What can another healthcare team copy?

Answer: Another healthcare team can copy the pattern by choosing one authorization workflow, connecting approved sources, separating administrative and clinical review, defining approval gates, and measuring packet quality.

The strongest first authorization workflow is narrow. OPAG starts with one service line, payer group, clinic, procedure category, or denial-prone request type where missing evidence and coordinator effort are visible.

After teams trust the evidence, the same governed pattern can extend into appeal preparation, referral leakage monitoring, care-coordination evidence, chart readiness, imaging workflows, lab follow-up, and provider documentation readiness.

  • Start with one service line, payer group, clinic, or authorization request type with measurable delay.
  • Define approved sources, sensitive fields, administrative owners, provider review rules, and no-go actions before launch.
  • Package every authorization item with source evidence, missing fields, confidence notes, urgency, and approval status.
  • Measure packet readiness time, missing-document rate, denial rate, resubmission effort, coordinator time, provider edits, and audit completeness.
  • Expand only after coordinators, providers, and revenue-cycle leaders trust the queue.
OPAG fit

Why choose OPAG for prior-authorization evidence agents?

Answer: Choose OPAG when prior-authorization AI must connect payer rules, referral context, chart evidence, coordinator review, provider approval, privacy controls, audit logs, and measurable revenue-cycle outcomes.

OPAG builds healthcare AI around accountable review.

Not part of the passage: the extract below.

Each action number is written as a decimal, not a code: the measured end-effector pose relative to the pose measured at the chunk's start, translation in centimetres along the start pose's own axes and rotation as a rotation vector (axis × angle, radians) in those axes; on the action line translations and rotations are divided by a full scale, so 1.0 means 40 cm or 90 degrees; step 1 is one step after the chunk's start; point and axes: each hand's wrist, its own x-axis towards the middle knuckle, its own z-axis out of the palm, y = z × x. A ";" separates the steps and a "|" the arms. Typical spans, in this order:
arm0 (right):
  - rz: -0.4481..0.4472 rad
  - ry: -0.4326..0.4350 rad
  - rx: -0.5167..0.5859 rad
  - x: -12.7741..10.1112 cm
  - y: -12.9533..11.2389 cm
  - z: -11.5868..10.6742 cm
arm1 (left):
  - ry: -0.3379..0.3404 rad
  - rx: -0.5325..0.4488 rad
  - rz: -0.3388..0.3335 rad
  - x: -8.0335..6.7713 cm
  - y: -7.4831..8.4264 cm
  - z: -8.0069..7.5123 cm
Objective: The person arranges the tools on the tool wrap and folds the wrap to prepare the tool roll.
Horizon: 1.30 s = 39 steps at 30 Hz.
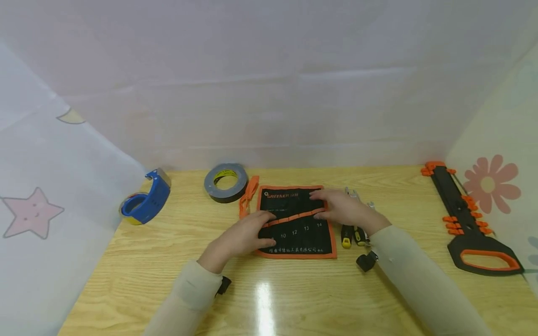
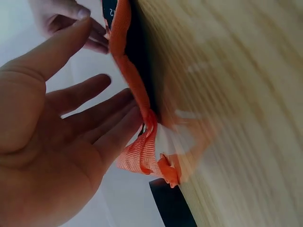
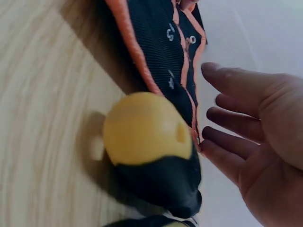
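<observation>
A black tool pouch (image 1: 295, 239) with orange edging and numbered pockets lies flat on the wooden table. My left hand (image 1: 241, 235) is at its left side, fingers spread and relaxed; in the left wrist view its fingertips (image 2: 124, 98) come right to the orange edge. On the other side, my right hand (image 1: 342, 207) reaches over the upper right part with loosely extended fingers. The right wrist view shows its fingertips (image 3: 208, 135) beside the pouch's edge. An orange strap (image 1: 249, 196) bunches up at the pouch's left. Neither hand grips anything.
Yellow-and-black screwdrivers (image 1: 346, 236) and several wrenches (image 1: 354, 193) lie right of the pouch, partly under my right forearm. A tape roll (image 1: 227, 183) and a blue tape dispenser (image 1: 151, 198) sit to the left. Far right lies a black-and-orange tool holder (image 1: 462, 214).
</observation>
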 end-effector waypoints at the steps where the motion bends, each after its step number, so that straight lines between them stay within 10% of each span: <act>1: 0.001 -0.015 -0.003 0.005 0.002 0.003 | -0.010 0.000 -0.003 0.003 -0.001 0.000; 39: -0.009 0.039 -0.052 -0.084 -0.032 0.076 | -0.055 -0.008 -0.004 0.077 -0.039 -0.021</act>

The agent does not replace coordinators or providers. It prepares better evidence, shows missing items, routes approval, logs overrides, and lets leaders measure where delays or denials are created.

That is why this case study is feature-led: one prior-authorization evidence capability, connected to hospital operations, with privacy and approval controls in place before expansion.

FAQ

Frequently asked questions

Did the OPAG prior-authorization agent submit payer requests automatically?

No. The agent prepared evidence packets, flagged missing information, and routed review. Payer submissions, appeal language, denial responses, clinical summaries, and patient-impacting decisions required accountable human approval.

What data does a prior-authorization evidence agent need?

Useful sources include referral notes, intake records, provider documentation, chart evidence, payer requirements, procedure context, scheduling status, prior authorization history, denial records, and approval logs under role-based permissions.

Which OPAG capabilities power this healthcare case study?

The case study combines Conversational AI for source-linked staff questions and Agentic AI for packet routing, approval gates, escalation, override tracking, and audit logs.

Can this pattern work beyond prior authorization?

Yes. The same governed evidence-packet pattern can support referral readiness, appeal preparation, care coordination, provider documentation readiness, lab follow-up, imaging review, and specialty clinic operations when sources and approval owners are defined.